Logement : un fichage des locataires mauvais payeurs d’ici 2021 ?

La Fédération nationale de l’immobilier (Fnaim) a annoncé son intention de « créer un fichier des incidents de paiement locatifs » à l’occasion de sa conférence de presse du 15 janvier. Le syndicat des professionnels de l’immobilier souhaite mettre en place un fichier national, baptisé Arthel, qui recenserait tous les locataires avec au moins trois mois de retard, consécutifs ou non, dans le paiement de leurs loyers. La Fnaim indique également que les locataires qui y seraient mentionnés disposeraient d’un droit à l’oubli au bout de trois ans et que seuls les professionnels du secteur pourraient accéder à ce fichier, pas les particuliers-loueurs.

Ce projet de fichier, qui devrait être opérationnel d’ici 2021, fait suite au rapport du député Mickaël Nogal (La République en Marche) et à la proposition de loi qui en découle sur les relations entre propriétaires et locataires. Cette dernière devrait être débattue au printemps 2020 à l’Assemblée nationale et prendre effet en 2021. Ce texte prévoit notamment d’instaurer, pour les administrateurs de biens, un nouveau type de mandat de gestion locative pour que les propriétaires soient assurés de recevoir un loyer chaque mois, indépendamment de la situation du locataire. Comme l’indique Jean-Marc Torrolion, Président de la Fnaim, dans les colonnes du Parisien, avec cette loi « il nous revient de garantir en temps et en heure le versement de chaque loyer au propriétaire-bailleur. Pour ce faire, soit nous décidons d’être hyper-sélectifs à l’égard des locataires que nous choisissons au risque d’en exclure certains, soit nous restons ouverts et créons un fichier des incidents de paiement pour nous protéger ». En effet, ce fichier permettrait aux bailleurs de pouvoir ajuster la garantie pour loyer impayé en fonction du « risque » présenté par le locataire.

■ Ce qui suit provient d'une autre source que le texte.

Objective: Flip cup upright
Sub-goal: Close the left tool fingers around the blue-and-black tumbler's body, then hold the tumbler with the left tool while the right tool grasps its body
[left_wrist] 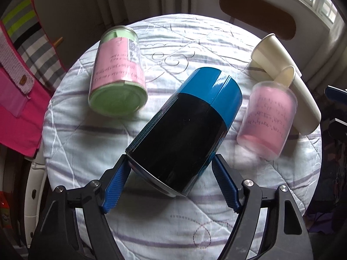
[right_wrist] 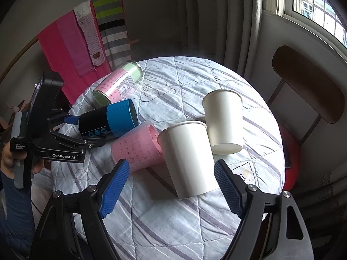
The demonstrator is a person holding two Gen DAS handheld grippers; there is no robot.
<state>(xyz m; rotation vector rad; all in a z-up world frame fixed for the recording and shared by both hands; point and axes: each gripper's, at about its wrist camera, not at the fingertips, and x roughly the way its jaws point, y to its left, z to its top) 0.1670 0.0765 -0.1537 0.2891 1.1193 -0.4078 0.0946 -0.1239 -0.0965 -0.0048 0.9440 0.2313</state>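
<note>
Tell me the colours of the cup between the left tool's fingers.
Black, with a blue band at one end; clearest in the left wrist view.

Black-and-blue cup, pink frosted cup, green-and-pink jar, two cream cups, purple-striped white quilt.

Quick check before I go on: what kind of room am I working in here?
Most likely a home living or dining corner: a small round table under a quilted cloth, a wooden chair beside a curtained window, and knitted scarves on a rack.
</note>
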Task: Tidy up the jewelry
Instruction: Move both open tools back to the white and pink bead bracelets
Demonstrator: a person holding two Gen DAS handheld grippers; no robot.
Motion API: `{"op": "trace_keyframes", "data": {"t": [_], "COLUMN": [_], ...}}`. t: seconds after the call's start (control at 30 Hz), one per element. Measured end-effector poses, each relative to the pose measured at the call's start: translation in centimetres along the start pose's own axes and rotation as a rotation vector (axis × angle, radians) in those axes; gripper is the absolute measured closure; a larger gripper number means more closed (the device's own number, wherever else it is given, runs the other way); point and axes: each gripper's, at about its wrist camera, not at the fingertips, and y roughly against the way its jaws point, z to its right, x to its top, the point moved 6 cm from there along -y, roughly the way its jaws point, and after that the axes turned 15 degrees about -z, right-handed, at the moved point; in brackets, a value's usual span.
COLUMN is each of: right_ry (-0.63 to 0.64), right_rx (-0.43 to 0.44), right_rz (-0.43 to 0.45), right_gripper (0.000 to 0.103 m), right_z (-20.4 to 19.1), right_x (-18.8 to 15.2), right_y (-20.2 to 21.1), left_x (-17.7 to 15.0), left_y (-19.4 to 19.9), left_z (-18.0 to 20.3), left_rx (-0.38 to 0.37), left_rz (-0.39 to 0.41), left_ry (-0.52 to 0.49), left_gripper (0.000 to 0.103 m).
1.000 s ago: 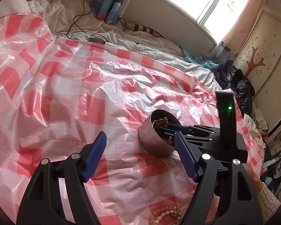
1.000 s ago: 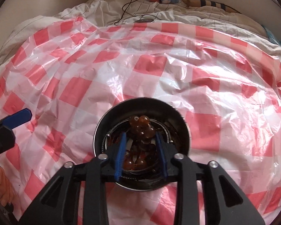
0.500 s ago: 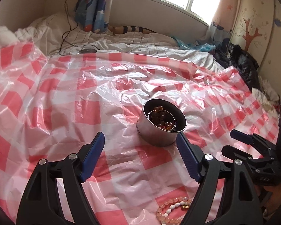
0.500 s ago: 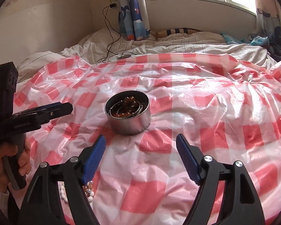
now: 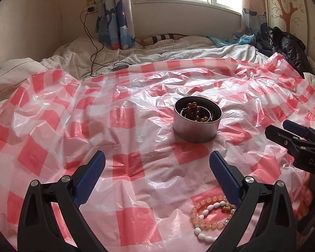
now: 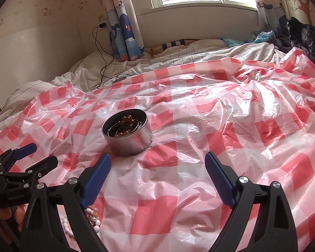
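Two bracelets [image 5: 212, 217], one of white oval beads and one of peach round beads, lie tangled on the checked plastic sheet [image 5: 124, 126], just under your left gripper [image 5: 157, 166]'s right finger, near side of the metal tin [image 5: 197, 124] already holding amber beads. Both the left gripper and the right gripper [image 6: 157, 166] are opening, nothing between the jaws. Grab one strand and the other may drag along, or you may pinch the slippery sheet. The loops' long axis runs roughly toward the tin, slightly leftward.
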Motion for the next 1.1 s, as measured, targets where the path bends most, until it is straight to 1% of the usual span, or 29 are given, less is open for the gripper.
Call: {"op": "trace_keyframes", "data": {"t": [0.13,0.23,0.5,0.77,1.1], "right_ry": [-0.003,0.014,0.045,0.044,0.046], "right_rx": [-0.001,-0.003,-0.004,0.014,0.016], "right_rz": [-0.029,-0.049,-0.076,-0.090,-0.096], "right_gripper": [0.016,0.016,0.014,0.013,0.012], "right_z": [-0.2,-0.7,-1.5,-1.5,-1.7], "right_x": [0.1,0.2,-0.1,-0.2,-0.3], "right_y": [-1.4,-2.1,-2.4,-2.4,-2.3], "left_x": [0.5,1.0,1.8,1.9,1.9], "left_y": [-1.3,-1.6,-1.7,-1.6,-1.4], "left_z": [-0.2,-0.1,0.1,0.4,0.2], "left_rx": [0.038,0.054,0.028,0.027,0.026], "left_rz": [-0.025,-0.018,-0.010,0.002,0.007], "left_ry": [0.018,0.011,0.036,0.042,0.046], "left_gripper": [0.008,0.008,0.008,0.008,0.008]}}
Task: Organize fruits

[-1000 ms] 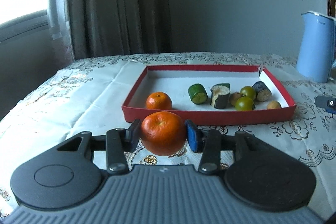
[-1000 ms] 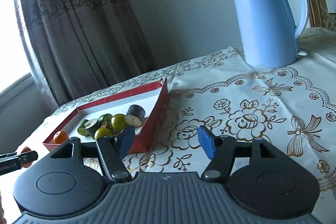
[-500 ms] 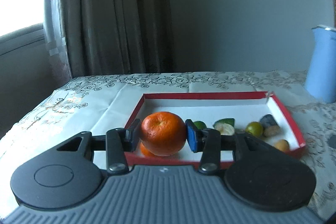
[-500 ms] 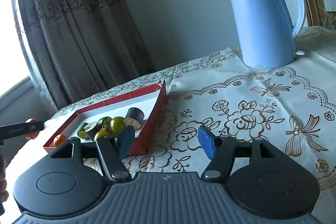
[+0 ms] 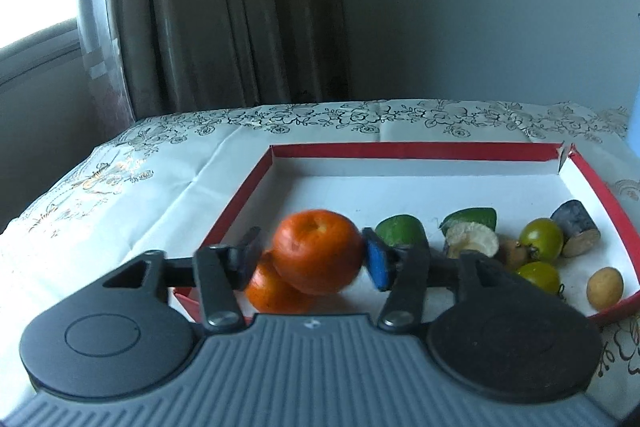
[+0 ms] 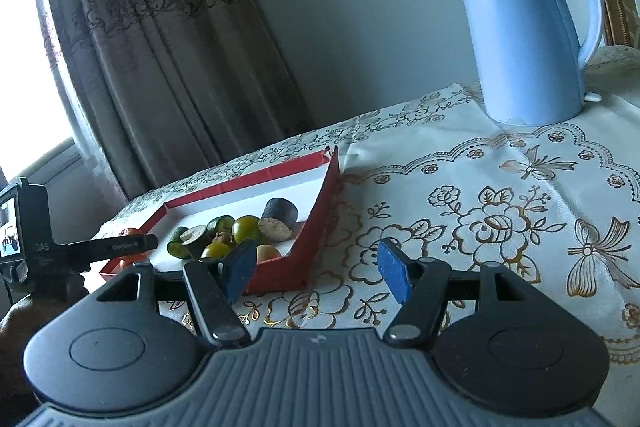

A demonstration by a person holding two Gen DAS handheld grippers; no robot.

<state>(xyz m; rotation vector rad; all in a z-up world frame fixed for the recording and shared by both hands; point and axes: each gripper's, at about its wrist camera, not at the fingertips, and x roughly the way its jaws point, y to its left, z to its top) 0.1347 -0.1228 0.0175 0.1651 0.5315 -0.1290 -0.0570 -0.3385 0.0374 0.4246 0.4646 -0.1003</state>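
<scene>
Left wrist view. Left gripper (image 5: 316, 257): ribbed grey body, black matte arms, blue pads; jaws are spread, with a gap seen at the left pad, the right pad at or near the peel of a mandarin (image 5: 318, 251), glossy orange and dimpled, slightly blurred. Whether it is still gripped cannot be told. It sits on top of a second mandarin (image 5: 269, 291) inside the near-left corner of a shallow cardboard tray (image 5: 404, 150), red-walled, white-floored, far-right corner torn. Along the tray's right half are listed: a green cut fruit (image 5: 400, 230); a green piece with pale pulpy face (image 5: 472, 231); two smooth green-yellow round fruits (image 5: 541, 239) (image 5: 538, 277); a dark cylindrical piece (image 5: 576, 233); a small tan oval fruit (image 5: 605, 287). The tray rests on a cream floral tablecloth (image 5: 132, 195).

Right wrist view. Right gripper (image 6: 316, 269): jaws wide apart, nothing held, hovering over the tablecloth beside the tray's right wall. A pale-blue plastic kettle (image 6: 524, 27) is noted, its small print too blurred to be read. On the left gripper's side "QAS" is legible.
</scene>
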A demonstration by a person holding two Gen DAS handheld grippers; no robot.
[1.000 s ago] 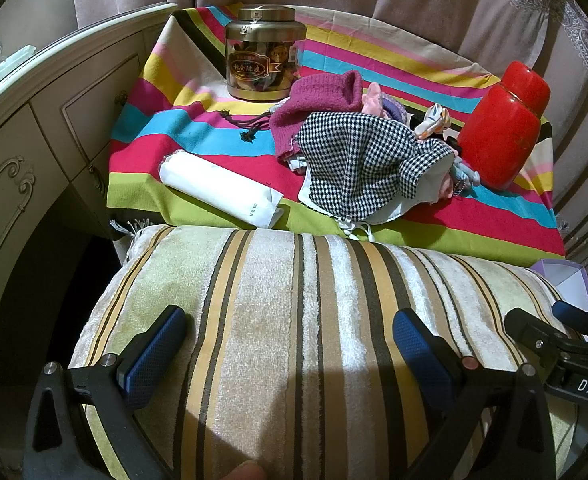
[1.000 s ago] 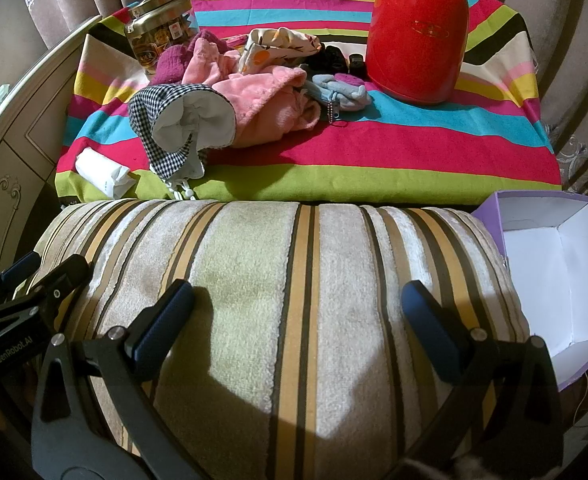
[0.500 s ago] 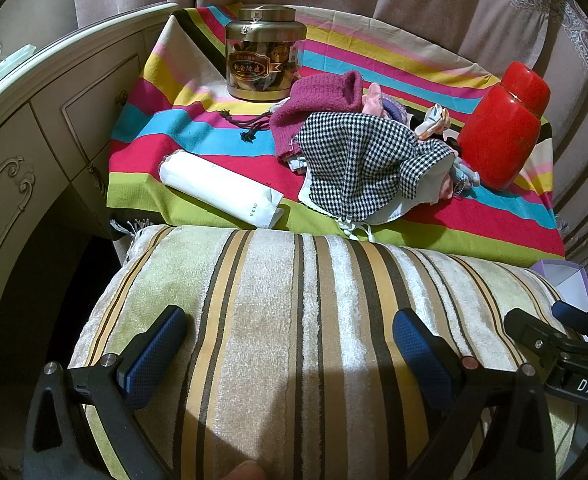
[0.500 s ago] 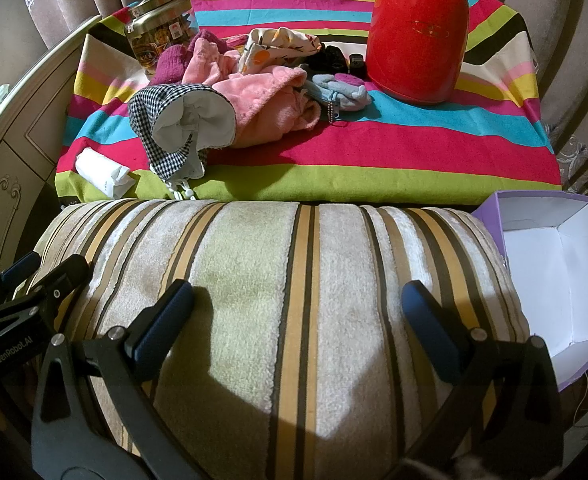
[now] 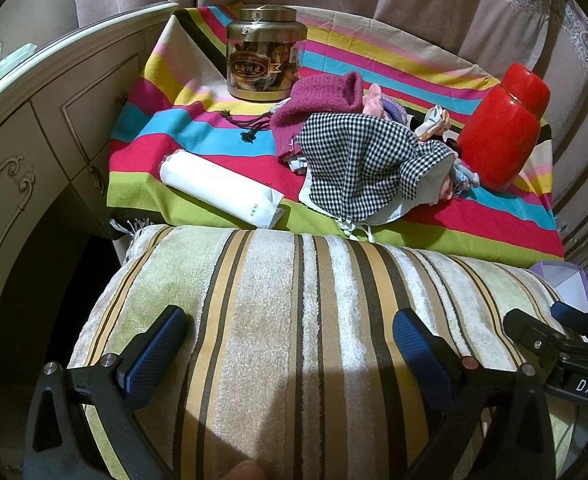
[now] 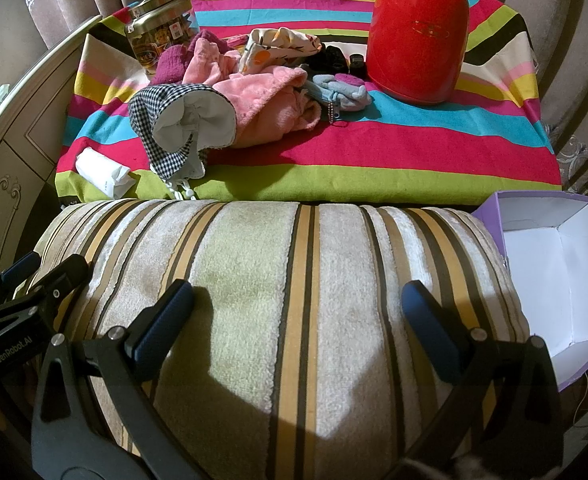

L’annonce de la création d’un tel fichier a suscité des critiques de toutes parts. Le gouvernement, par la voix du Ministre du logement, Julien Denormandie, a clairement affiché sa désapprobation car « la réconciliation entre propriétaires et locataires impose d’abord de ne pas stigmatiser les uns ou les autres ». Les associations sont également vent debout. La Confédération nationale du logement (CNL), par l’intermédiaire de son Président Eddie Jacquemart, s’indigne : « Ce fichier est purement scandaleux. C’est une atteinte à la vie privée et une barrière supplémentaire à l’accès au logement ». La CNL a d’ailleurs sollicité par courrier l’intervention du Ministre auprès de la Fnaim pour mettre fin à ce « projet inacceptable et stigmatisant ». Même réaction du côté de la CLCV (Consommation Logement Cadre de Vie) qui indique que « la constitution d’un tel fichier est purement scandaleuse car, en plus d’être attentatoire à la vie privée, elle sera source de discrimination et de stigmatisation ». L’association de lutte contre le surendettement, CRÉSUS, montre aussi sa réserve : « Il existe beaucoup de fichiers privés de mauvais payeurs, par exemple pour les opérateurs de téléphonie (Préventel), les découverts et impayés de crédit (Banque de France), cela est très stigmatisant, estime Jean-Louis Kiehl, son Président. Et cela risque de compliquer plus encore l’accès des ménages modestes à une location ». Enfin, le futur fichier Arthel est également fustigé par les syndicats de propriétaires. S’il en comprend la logique, le directeur général de l’UNPI (Union nationale des propriétaires immobiliers), Pierre Hautus, lui reproche « de produire de la discrimination positive. Le nouveau mandat de gestion ne prendra que les locataires premium et les autres ne seront pas assurés. On aura donc des locataires de troisième zone dans le parc locatif privé non intermédié ».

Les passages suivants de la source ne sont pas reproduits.